| Task prompt |
For each record, copy the text exactly and omit any picture it holds.
[Dataset entries Boundary: Start]
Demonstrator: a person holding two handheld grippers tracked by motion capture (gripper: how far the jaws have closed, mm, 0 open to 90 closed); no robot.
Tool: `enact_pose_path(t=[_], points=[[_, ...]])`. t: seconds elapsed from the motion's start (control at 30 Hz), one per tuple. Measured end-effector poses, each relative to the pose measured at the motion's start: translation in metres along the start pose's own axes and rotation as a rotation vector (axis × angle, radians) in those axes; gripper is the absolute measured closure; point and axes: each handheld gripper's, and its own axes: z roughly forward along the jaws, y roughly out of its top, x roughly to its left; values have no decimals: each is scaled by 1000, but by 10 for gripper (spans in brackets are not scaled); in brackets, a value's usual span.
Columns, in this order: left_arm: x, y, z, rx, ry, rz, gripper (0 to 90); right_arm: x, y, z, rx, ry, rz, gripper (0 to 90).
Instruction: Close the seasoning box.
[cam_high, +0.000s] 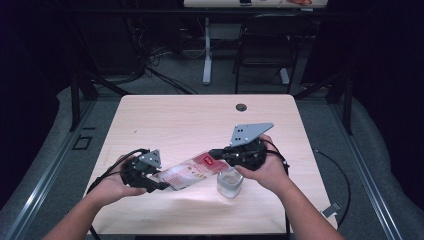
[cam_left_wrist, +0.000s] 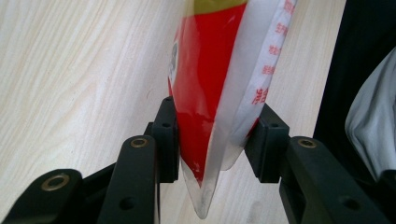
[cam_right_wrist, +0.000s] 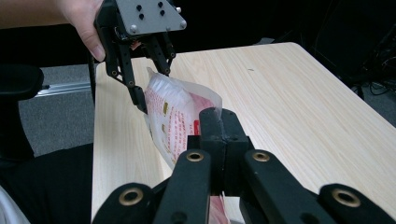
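— Pouch first: we hold it slanted above the counter, its upper end over the glass cup. Left tongs clamp its bottom corner, half closed; right tongs are pinched fully shut on the top edge.

— Then we should tilt slowly and keep the mouth above the cup, if it's open; we can't quite tell.

— Agreed. Our right hand crowds the cup, so one nudge could tip it. The chair beyond is no bother.

Black tools with brass-ringed pivots, grey screwed three-cornered plates, black cables.
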Motion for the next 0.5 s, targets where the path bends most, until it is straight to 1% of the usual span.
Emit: enact_pose_path(t=[0.1,0.3,0.5], points=[[0,1,-2,1,-2,2,616,0,-1,-1,-3,-1,3,900],[1,2,-7,3,5,9,620,-1,-3,-2,-11,-2,13,900],[0,3,-12,5,7,3,624,-1,-5,-4,-11,-3,17,900]])
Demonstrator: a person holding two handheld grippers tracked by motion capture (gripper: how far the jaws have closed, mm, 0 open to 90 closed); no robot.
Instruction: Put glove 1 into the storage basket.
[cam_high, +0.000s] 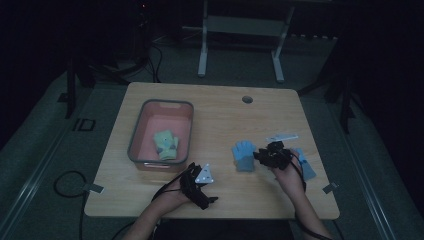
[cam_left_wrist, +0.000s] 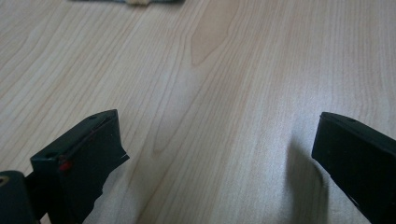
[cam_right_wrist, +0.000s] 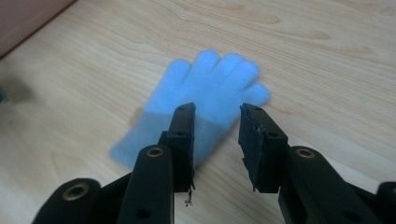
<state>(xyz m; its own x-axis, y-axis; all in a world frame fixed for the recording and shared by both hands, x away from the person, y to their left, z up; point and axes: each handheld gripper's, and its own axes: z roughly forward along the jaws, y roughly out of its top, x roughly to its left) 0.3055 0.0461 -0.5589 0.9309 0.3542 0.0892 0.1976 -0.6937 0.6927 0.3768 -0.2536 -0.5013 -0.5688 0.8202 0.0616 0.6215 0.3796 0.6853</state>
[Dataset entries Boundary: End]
| Task answer |
Demonstrator: a person holding two handheld grippers tracked by motion capture (gripper: how far the jaws have closed, mm, 0 open to 90 closed); no robot.
Tool: `enact_pose_path(t=[_], points=[[_, ...]])`. t: seconds elapsed from the motion's start (control at 30 Hz), one per tuple. Measured end-effector poses, each relative to the pose measured at the motion's start: translation in metres along the start pose's own axes and rotation as a rotation vector (axis × angle, radians) in those axes; gripper is the absolute measured closure; point and axes: each handheld gripper's, and its own axes: z roughly forward along the jaws, y roughly out of its top, x roughly to its left; values have no decimals: each is scaled by 1000, but by 10 for gripper (spans in brackets are not scaled); in brackets, a value's usual span.
Columns, in this order: left_arm: x, y, z, rx, ry, rz, gripper (0 to 90); right_arm: x, y, z, rx, ry, rz, gripper (0 to 90).
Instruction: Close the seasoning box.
[cam_high, +0.000s] 
[cam_left_wrist, +0.000s] 
[cam_right_wrist, +0.000s] 
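— Pouch first: we hold it slanted above the counter, its upper end over the glass cup. Left tongs clamp its bottom corner, half closed; right tongs are pinched fully shut on the top edge.

— Then we should tilt slowly and keep the mouth above the cup, if it's open; we can't quite tell.

— Agreed. Our right hand crowds the cup, so one nudge could tip it. The chair beyond is no bother.

Black tools with brass-ringed pivots, grey screwed three-cornered plates, black cables.
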Motion for the next 0.5 s, targets where the path bends most, until it is straight to 1% of the usual span.
Emit: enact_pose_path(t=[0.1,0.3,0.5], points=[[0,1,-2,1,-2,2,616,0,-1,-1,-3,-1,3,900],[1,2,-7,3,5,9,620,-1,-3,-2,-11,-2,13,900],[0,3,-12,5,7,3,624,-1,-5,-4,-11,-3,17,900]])
Demonstrator: a person holding two handheld grippers tracked by motion capture (gripper: how far the jaws have closed, mm, 0 open to 90 closed); no robot.
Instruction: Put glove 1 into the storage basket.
[cam_high, +0.000s] 
[cam_left_wrist, +0.000s] 
[cam_right_wrist, +0.000s] 
<state>(xyz m; its own x-axis, y-axis; all in a world frame fixed for the recording and shared by both hands, x away from the person, y to their left, z up; point and axes: each handheld gripper's, and its own axes: z roughly forward along the jaws, y roughly out of its top, x roughly to its left) 0.3055 0.0461 -0.5589 0.9309 0.3542 0.0892 0.1976 -0.6937 0.6927 0.3768 -0.2536 -0.5013 -0.5688 0.8202 0.0616 0.6215 0.3796 0.6853</state>

Nothing remains to be added to this answer.